Page_healthy_schools-web-22
Page-mask-bg-pink

Child Sexual Exploitation (CSE)

What is Child Sexual Exploitation? Child sexual exploitation is a form of child sexual abuse. It occurs where an individual or group takes advantage of an imbalance of power to coerce, manipulate or deceive a child or young person under the age of 18 into sexual activity

(a) in exchange for something the victim needs or wants, and/or

(b) for the financial advantage or increased status of the perpetrator or facilitator.

The victim may have been sexually exploited even if the sexual activity appears consensual.Child sexual exploitation does not always involve physical contact; it can also occur through the use of technology.                                                                                                                           Department for Education, 2017

National CSE Awareness Day 2018

Key Documents

Working Together to Safeguard Children

Keeping Children Safe in Education, 2016

DfE Child Sexual Exploitation - Definition and a guide for practitioners, local leaders and decision makers working to protect children from child sexual exploitation

Educating children and young people

Although there is not as yet any proven blueprint for the most effective means of communicating messages around child sexual exploitation to children and young people, the evidence base highlights some important principles:

The need for early and continuous education: We are increasingly learning about cases of child sexual exploitation that involve younger children, particularly in the online sphere. If children and young people are not educated about the risk of child sexual exploitation (and other forms of sexual abuse) before perpetrators approach them, they are left unprotected.

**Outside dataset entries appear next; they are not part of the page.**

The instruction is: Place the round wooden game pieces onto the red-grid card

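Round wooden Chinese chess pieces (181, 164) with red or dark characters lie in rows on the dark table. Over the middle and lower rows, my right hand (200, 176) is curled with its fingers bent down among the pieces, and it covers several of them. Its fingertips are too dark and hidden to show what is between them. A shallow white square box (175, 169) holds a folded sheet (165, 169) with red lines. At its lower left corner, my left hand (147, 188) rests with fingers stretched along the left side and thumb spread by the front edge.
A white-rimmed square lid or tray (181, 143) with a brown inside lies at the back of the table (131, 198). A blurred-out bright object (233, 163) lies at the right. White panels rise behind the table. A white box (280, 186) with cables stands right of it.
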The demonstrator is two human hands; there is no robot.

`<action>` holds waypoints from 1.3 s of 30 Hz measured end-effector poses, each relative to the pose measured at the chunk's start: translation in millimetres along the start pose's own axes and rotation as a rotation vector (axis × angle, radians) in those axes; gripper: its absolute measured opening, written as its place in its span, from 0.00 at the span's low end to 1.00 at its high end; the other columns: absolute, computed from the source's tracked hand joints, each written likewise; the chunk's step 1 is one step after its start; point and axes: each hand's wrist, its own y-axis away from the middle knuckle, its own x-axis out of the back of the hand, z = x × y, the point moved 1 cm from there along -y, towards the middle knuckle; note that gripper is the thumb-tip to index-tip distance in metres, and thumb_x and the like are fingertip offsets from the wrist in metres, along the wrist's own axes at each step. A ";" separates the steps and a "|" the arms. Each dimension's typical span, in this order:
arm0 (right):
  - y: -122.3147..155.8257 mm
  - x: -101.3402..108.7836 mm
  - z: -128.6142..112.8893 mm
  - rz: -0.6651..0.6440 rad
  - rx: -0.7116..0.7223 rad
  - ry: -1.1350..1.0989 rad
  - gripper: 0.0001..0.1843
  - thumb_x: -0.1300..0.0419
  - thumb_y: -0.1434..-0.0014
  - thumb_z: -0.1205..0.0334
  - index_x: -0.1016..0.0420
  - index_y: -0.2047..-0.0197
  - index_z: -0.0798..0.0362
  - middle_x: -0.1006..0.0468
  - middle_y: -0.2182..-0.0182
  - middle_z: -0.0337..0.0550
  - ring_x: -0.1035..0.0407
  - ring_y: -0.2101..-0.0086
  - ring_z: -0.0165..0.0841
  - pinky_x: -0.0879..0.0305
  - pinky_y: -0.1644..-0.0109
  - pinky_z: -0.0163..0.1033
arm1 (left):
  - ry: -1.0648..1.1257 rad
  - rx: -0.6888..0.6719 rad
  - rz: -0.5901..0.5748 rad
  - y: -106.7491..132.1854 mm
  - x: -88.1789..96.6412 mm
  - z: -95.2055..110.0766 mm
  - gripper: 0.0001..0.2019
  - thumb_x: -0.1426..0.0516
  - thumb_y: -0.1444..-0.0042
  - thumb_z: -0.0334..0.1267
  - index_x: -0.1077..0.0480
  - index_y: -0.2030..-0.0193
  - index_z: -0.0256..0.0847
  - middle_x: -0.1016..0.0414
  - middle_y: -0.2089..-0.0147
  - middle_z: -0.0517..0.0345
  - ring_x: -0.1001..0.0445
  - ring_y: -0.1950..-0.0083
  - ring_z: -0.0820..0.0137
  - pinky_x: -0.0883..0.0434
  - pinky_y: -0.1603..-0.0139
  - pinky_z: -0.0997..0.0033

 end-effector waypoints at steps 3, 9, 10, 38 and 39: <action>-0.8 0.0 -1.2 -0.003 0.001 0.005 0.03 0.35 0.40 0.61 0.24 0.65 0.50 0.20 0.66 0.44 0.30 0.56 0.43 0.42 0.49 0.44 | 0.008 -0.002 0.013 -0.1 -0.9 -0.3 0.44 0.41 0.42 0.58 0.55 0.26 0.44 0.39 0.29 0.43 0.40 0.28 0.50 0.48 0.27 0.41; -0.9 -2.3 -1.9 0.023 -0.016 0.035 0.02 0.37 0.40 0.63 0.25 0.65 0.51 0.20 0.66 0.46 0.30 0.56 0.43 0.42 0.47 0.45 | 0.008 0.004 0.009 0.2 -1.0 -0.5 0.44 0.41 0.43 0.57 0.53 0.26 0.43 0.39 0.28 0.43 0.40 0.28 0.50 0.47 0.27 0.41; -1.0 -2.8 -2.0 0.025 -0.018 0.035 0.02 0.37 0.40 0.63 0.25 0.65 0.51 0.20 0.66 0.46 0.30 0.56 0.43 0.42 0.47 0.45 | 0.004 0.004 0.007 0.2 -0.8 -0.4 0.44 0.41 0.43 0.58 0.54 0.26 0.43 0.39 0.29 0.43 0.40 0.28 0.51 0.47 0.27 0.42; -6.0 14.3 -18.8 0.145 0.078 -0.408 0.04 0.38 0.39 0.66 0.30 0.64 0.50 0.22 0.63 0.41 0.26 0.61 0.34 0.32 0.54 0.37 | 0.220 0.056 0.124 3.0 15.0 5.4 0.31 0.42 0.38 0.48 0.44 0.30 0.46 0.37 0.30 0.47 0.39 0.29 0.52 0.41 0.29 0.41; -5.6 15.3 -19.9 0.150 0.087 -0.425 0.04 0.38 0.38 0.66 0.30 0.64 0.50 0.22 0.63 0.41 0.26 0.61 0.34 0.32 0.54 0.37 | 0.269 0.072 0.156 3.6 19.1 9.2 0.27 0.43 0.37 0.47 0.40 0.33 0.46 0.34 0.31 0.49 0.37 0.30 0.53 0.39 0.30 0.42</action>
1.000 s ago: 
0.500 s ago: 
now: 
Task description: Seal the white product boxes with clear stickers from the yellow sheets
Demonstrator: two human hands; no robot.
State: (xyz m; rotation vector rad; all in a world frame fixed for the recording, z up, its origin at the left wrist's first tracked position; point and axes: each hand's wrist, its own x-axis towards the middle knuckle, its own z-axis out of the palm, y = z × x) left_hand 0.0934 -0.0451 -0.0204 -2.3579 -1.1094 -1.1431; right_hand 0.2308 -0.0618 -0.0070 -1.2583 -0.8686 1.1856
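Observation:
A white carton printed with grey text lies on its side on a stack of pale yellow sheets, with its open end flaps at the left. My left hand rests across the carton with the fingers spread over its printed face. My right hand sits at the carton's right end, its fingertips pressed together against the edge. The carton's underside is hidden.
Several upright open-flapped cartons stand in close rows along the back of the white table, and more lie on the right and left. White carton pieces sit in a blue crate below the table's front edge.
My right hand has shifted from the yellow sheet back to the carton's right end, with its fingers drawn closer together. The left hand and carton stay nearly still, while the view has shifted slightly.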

Schools may want to consider how to build in effective, age-appropriate education, which sensitively supports younger children on these issues and which forms part of a planned programme of study across key stages. This should be accompanied by wider resilience-building work.

Use all potential avenues of communication: Schools, colleges and other educational settings have a critical role to play. Personal, social, health and economic (PSHE) lessons are an obvious route for educating children and young people about the risks of child sexual exploitation and other forms of harm, as are pastoral services and school nurse services. Consideration should also be given to how messages can be delivered outside mainstream education, for example, in youth clubs, community settings or the family home.

Adopt a holistic approach: Risk of child sexual exploitation should be addressed as part of a wider programme of work on sexuality and sexual development, choice and consent, healthy relationships, harmful social norms and abusive behaviours and online safety. This should build on existing initiatives (around online safety for example) and ensure messages dovetail across these different programmes of work. Educative work should engage both boys and girls and should address both risk of perpetration and risk of victimisation (and the potential for overlap).

Contextual considerations: Messages around child sexual exploitation should be delivered within a safe non-judgmental environment, by credible individuals who are confident discussing the issues and able to challenge unhelpful perceptions. Where specific vulnerabilities are identified (going missing, gang-association or drug/alcohol misuse, for example) more targeted educative work should be undertaken, while taking care to avoid stigmatisation or labelling. Accessible and appropriate support should be immediately available should any issues of concern be identified during education activity.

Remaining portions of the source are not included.